## [What is required]
Reproduce this listing from its first line through the line with "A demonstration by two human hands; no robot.", inclusive, leaving out all that follows.
(Data block Opens)
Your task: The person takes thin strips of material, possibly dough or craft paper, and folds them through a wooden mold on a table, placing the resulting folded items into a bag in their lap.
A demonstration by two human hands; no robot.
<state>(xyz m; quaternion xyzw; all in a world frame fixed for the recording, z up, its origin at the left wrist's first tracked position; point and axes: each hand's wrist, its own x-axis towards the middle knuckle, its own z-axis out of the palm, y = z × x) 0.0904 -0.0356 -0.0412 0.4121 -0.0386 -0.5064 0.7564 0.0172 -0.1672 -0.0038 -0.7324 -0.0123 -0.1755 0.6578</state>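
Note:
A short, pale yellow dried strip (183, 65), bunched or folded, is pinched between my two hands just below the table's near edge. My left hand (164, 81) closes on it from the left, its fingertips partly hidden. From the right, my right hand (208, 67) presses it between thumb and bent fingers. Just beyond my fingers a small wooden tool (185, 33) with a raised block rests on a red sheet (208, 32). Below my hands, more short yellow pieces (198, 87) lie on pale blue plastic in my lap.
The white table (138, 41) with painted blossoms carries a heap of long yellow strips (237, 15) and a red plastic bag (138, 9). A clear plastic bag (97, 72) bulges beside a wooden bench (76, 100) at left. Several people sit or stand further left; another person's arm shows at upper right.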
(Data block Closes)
## [Exercise output]
Your task: The person takes thin strips of material, possibly dough or craft paper, and folds them through a wooden mold on a table, placing the resulting folded items into a bag in their lap.
A demonstration by two human hands; no robot.

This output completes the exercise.